To my eye, the Gigapixel enlargement looks sharpest; it plausibly adds detail, though I don’t think anyone would mistake it for an actual 2.5-meter resolution satellite photo.

The stock ESRGAN enlargement doesn’t look quite as good to me; however, in my opinion, ESRGAN offers a lot of potential if tweaked. The algorithm already shows promise in upscaling video-game textures–a use the algorithm’s creators didn’t envision–and I think that taking the existing model developed by the researchers and training it further on satellite photos could produce higher-quality images.
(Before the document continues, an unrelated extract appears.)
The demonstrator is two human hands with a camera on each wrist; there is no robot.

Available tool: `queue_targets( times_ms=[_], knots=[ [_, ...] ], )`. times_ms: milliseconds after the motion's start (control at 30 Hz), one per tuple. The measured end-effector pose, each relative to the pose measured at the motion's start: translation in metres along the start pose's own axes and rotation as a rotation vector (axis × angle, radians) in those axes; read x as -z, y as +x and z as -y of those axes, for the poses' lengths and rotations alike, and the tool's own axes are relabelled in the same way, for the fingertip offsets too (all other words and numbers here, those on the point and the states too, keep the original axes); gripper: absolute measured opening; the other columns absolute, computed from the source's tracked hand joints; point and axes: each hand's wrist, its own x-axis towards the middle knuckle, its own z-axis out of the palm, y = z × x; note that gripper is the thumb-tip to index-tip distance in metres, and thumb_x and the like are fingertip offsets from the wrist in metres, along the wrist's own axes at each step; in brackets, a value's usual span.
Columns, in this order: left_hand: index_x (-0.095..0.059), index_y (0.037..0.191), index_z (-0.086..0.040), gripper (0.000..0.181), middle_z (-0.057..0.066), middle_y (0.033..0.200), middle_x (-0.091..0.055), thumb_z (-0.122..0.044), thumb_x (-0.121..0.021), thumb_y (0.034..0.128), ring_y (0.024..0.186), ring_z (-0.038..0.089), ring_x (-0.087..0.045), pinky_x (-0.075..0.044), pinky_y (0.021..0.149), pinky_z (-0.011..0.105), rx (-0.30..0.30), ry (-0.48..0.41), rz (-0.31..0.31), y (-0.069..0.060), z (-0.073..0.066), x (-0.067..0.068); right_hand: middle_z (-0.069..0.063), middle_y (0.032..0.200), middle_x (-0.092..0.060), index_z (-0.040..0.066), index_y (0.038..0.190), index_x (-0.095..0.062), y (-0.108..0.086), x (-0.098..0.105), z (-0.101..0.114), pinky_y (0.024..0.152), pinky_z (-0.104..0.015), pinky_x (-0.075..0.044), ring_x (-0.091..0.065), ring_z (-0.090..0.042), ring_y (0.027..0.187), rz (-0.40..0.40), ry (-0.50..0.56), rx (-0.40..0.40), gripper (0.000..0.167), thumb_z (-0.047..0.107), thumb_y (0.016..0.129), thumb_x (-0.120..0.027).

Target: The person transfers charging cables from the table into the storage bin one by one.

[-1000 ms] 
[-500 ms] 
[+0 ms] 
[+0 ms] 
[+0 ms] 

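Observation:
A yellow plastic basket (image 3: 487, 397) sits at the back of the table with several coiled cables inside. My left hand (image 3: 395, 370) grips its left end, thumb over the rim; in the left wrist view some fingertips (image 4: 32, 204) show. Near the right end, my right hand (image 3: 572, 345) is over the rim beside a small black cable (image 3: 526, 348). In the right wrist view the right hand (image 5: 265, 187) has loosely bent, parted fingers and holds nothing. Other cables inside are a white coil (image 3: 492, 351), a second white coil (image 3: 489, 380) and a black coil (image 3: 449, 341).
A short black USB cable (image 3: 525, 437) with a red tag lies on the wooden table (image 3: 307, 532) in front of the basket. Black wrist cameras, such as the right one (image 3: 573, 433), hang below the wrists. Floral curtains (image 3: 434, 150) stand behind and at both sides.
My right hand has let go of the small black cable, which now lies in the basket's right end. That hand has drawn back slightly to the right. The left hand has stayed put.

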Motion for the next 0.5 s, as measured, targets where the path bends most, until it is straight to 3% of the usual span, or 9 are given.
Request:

I didn’t test the one purpose-built satellite image super-resolution algorithm I found because it’s designed for much-higher-resolution (thirty-centimeter) input imagery.

Removing modern features

One problem with using satellite photos as the base for historical maps involves dealing with modern features: agriculture, cities, roads, etc., that weren’t around in the same form in the time period the historical map is depicting. Machine learning presents a solution for this problem, as well; Photoshop’s content-aware fill allows you to select an area of an image for Photoshop to plausibly fill in with similar content. For example, here’s the Gigapixel-enlarged image with human-created features removed by content-aware fill:

Modern features no longer appear in the image.

I made these edits by hand, but at scale you could use OpenStreetMap’s land-use data to mask candidate areas for content-aware replacement:

Data from OpenStreetMap shows roads, urban areas, farmland, etc.

Conclusion

If you want to work with satellite imagery to produce a high-resolution basemap for historical or Bible maps, then using machine learning both to sharpen them and to remove modern features could be a viable, if time-consuming, process. The image in this post covers about 100 square kilometers; modern Israel is over 20,000 square kilometers. And this scene contains a mostly undeveloped area; large-scale cities are harder to erase with content-aware fill because there’s less surrounding wilderness for the algorithm to work with. But if you’re willing to put in the work, the result could be a free, plausibly realistic, reasonably detailed map over which you can overlay your own data.